Pour échapper aux tranchées, il a simulé l'amnésie. Rebaptisé "Adam Hurtebise", il a trouvé un emploi à Paris, au Journal des réfugiés qui informe les habitants du Nord, tout juste "récupéré" - on ne dit pas libéré. Repoussant les mains tendues, Adam continue de feindre, remâchant ses peurs et son mal de vivre. Il a perdu le rire et le désir, le goût aussi. Et ses illusions. Les lettres d'amour de sa marraine de guerre n'étaient qu'une farce. Le Montparnasse des Années folles l'écoeure. Comme les vautours qui profitent des réparations.
Derrière le triste masque d'Adam, Alfred rêve des nuages, des briques et des terrils de sa région natale. Il la retrouve en ruine, routes et champs truffés de déchets militaires. Ici, malgré tout, il se régénère, puisant aux sources de l'âme des Ch'tis le courage, la force et le goût de la fête. Alfred prendra sa revanche par le rire.
Du drame, le récit tourne à la farce grinçante. Une sorte de kermesse héroïque dont l'apogée sera l'inauguration d'un cabaret créé par des survivants et des "gueules cassées" dans une arène jadis réservée aux combats de coqs - un symbole, bien sûr, comme le héros et beaucoup de figures de ce roman, plus savant qu'il n'y paraît de prime abord. Car l'intrigue ne se greffe pas, comme c'est souvent le cas, sur un fond historique, elle incarne l'Histoire et ces années grises et roses.
Philippe Delepierre et Bruno Vouters ont une vision intime de ce Nord souvent caricaturé. Le premier, professeur à Villeneuve-d'Ascq, a publié des romans situés dans la région, comme Fred Hamster et Madame Lilas (Liana Levi, 2004). Le second, rédacteur en chef adjoint à La Voix du Nord, a réalisé un documentaire sur la catastrophe de Courrières. Ils mêlent heureusement leurs compétences pour produire un "docu-fiction" à la fois réaliste et inspiré.
On ne quitte ce livre qu'à regret, avec l'envie d'en savoir plus.
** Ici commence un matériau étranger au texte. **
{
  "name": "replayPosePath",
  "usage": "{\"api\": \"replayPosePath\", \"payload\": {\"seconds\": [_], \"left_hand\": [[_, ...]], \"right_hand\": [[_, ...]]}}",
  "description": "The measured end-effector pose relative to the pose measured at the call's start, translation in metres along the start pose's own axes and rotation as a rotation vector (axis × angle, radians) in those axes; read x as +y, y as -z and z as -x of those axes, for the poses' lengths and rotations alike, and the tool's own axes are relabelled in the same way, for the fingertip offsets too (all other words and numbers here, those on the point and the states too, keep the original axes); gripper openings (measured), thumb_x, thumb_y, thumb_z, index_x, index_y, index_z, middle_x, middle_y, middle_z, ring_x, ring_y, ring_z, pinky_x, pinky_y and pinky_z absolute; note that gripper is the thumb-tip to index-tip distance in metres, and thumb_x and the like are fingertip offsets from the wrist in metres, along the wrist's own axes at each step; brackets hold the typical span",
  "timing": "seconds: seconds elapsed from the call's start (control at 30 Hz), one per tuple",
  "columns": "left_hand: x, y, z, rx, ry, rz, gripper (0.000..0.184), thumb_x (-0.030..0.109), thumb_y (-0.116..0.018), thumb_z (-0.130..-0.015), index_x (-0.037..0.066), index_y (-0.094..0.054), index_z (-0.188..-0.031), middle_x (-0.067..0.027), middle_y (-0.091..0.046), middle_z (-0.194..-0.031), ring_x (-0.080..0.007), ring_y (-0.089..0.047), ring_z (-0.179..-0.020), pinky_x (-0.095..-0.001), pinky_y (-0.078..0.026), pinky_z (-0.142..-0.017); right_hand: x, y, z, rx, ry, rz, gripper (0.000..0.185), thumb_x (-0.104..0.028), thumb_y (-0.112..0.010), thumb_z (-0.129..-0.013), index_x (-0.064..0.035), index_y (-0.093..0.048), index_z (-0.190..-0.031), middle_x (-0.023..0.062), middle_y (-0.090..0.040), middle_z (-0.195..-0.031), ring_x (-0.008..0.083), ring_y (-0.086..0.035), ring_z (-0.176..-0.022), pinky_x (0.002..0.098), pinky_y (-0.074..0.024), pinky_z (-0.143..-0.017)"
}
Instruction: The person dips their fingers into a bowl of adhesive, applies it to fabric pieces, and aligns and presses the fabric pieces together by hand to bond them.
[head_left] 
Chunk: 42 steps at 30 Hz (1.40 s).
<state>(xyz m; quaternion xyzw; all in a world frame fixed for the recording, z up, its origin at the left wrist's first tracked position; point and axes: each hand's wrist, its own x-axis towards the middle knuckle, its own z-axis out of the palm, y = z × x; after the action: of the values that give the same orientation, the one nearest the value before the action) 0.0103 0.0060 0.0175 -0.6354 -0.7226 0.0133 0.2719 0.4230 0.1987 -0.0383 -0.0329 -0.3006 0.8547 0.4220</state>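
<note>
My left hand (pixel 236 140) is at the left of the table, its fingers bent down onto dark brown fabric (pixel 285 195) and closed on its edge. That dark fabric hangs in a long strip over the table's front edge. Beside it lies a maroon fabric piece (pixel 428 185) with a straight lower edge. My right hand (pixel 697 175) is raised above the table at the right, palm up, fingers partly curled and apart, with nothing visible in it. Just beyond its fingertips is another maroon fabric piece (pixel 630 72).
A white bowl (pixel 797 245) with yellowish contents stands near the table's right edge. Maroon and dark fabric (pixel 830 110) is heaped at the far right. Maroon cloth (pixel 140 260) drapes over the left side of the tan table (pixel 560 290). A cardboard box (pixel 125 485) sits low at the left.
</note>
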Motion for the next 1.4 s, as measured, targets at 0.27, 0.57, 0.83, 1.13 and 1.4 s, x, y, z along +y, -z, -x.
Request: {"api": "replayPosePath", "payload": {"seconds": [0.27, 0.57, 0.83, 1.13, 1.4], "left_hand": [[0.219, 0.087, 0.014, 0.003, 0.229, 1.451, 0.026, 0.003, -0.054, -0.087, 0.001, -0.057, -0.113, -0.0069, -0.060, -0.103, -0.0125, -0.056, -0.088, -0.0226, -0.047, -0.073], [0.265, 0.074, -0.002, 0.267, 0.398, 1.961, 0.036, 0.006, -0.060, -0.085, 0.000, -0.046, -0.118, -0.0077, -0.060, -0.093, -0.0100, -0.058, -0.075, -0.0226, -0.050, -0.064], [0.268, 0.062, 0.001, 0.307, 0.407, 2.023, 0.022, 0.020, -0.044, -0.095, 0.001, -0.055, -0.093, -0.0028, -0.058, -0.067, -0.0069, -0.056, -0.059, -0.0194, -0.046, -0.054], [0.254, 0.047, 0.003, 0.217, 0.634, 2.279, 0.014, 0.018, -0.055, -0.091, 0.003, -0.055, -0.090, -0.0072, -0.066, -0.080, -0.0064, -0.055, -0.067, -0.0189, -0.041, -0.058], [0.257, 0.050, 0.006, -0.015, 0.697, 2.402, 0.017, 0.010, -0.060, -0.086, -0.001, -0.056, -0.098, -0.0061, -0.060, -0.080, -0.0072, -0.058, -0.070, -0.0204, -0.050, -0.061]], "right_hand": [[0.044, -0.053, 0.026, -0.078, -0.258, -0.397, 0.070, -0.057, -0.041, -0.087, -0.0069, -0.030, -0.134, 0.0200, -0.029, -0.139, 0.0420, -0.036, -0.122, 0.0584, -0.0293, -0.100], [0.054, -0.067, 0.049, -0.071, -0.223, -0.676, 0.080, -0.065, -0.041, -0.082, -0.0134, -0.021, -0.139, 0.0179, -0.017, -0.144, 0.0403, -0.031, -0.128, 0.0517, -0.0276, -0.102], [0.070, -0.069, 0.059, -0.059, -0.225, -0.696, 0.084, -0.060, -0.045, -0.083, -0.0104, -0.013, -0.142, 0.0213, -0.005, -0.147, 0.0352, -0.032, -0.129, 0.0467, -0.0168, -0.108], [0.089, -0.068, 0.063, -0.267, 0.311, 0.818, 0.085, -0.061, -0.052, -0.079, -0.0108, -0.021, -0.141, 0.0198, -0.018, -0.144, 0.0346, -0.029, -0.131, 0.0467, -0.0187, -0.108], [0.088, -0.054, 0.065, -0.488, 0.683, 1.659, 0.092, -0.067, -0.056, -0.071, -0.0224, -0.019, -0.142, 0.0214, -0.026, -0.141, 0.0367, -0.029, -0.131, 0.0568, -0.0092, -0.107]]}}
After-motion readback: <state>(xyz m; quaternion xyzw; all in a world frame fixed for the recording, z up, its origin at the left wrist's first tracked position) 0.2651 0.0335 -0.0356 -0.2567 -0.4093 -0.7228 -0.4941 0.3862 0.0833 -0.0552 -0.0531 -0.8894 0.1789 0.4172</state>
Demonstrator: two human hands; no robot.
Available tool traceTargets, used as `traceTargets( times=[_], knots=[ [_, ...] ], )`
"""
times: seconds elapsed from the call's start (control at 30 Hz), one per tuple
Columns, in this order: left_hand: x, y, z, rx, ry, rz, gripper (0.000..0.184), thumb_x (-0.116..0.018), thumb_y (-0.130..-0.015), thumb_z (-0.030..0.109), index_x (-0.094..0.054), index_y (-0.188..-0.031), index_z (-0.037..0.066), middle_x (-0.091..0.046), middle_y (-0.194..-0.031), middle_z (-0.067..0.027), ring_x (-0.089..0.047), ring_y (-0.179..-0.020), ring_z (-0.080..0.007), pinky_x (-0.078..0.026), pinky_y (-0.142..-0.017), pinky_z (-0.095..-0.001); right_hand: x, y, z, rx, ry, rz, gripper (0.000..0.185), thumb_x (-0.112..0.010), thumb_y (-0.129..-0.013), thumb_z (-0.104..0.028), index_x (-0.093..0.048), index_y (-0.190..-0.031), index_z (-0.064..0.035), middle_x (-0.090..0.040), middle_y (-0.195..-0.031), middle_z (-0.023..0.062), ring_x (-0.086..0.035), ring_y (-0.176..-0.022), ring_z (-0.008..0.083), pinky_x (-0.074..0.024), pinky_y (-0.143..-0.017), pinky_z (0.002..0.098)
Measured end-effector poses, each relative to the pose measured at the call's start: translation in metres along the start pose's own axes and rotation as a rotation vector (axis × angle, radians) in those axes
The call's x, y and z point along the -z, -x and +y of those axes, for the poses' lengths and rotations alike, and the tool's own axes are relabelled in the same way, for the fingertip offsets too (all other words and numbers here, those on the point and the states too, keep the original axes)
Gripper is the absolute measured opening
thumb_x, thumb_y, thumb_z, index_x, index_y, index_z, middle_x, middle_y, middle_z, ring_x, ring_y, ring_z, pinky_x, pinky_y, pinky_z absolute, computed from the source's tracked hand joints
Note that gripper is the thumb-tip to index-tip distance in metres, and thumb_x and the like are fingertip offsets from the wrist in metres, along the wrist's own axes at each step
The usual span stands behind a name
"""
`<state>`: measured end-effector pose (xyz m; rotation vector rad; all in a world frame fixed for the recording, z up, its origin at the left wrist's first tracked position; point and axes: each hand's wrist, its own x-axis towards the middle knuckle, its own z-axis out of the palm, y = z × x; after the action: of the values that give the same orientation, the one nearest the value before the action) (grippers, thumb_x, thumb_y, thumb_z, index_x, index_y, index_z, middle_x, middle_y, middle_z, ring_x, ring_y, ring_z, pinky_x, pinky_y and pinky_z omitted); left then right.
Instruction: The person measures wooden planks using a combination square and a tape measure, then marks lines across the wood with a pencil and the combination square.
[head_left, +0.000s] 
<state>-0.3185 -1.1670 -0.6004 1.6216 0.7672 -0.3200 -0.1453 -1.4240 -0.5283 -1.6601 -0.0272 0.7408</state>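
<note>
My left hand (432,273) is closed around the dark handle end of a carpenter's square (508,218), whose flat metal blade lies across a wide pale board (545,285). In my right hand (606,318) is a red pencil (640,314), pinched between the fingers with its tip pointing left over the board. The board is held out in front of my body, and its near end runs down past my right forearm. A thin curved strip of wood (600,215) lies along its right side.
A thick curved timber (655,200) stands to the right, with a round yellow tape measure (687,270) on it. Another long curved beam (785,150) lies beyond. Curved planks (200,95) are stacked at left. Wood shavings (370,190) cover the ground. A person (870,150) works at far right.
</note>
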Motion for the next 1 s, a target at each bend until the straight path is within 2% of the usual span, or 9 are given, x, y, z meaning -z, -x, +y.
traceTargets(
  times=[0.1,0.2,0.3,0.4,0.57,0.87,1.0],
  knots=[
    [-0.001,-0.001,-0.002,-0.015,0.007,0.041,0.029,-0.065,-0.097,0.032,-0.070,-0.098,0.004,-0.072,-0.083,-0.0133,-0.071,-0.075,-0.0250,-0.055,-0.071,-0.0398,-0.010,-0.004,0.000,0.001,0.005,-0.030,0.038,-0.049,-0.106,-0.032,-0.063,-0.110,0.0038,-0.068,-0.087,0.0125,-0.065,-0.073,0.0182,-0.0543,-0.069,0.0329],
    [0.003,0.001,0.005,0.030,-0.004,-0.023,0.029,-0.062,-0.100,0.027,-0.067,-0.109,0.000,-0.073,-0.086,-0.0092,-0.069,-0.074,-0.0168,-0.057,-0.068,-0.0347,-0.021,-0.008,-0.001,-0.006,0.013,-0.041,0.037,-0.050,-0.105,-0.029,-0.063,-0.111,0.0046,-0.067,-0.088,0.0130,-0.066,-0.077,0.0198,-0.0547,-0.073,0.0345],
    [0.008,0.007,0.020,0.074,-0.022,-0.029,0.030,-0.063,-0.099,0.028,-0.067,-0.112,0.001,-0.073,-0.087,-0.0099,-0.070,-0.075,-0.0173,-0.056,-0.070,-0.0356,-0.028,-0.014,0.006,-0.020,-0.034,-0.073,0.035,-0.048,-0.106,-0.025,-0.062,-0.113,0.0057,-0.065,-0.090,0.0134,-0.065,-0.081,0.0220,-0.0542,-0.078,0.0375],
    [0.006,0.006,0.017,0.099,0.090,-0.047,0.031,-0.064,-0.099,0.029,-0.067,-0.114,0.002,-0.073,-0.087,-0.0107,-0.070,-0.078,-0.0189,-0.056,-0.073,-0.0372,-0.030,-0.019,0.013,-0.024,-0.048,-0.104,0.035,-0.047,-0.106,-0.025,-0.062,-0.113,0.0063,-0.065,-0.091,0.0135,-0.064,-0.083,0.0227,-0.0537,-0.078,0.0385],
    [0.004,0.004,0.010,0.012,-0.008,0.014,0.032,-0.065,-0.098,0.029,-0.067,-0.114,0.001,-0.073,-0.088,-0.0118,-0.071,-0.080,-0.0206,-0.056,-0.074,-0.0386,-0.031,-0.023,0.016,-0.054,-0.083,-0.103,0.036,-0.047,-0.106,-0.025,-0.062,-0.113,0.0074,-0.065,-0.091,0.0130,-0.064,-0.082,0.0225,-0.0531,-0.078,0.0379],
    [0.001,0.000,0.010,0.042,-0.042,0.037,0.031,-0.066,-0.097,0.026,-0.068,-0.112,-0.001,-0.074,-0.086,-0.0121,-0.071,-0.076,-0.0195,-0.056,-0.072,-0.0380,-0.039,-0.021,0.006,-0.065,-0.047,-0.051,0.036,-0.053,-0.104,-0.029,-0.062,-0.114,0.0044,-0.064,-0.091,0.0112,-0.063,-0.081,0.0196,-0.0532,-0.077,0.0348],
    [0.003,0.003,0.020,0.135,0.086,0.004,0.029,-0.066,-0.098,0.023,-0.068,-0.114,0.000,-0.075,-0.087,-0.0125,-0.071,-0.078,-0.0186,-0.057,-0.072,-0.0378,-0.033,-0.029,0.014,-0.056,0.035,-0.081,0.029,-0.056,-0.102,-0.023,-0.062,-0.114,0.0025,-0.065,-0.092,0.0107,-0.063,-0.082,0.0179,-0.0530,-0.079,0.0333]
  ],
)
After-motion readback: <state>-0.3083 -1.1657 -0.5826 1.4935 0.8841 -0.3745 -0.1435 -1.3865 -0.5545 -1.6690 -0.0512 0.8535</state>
Les auteurs ont eu la bonne idée de prolonger leur récit d'un chapitre intitulé "Roman et réalité", qui précise les frontières entre la vérité des personnages, des descriptions, des lieux et les apports de la fiction.
Le Cabaret des oubliés, de Philippe Delepierre et Bruno Vouters, Liana Levi, 368 p., 19 €.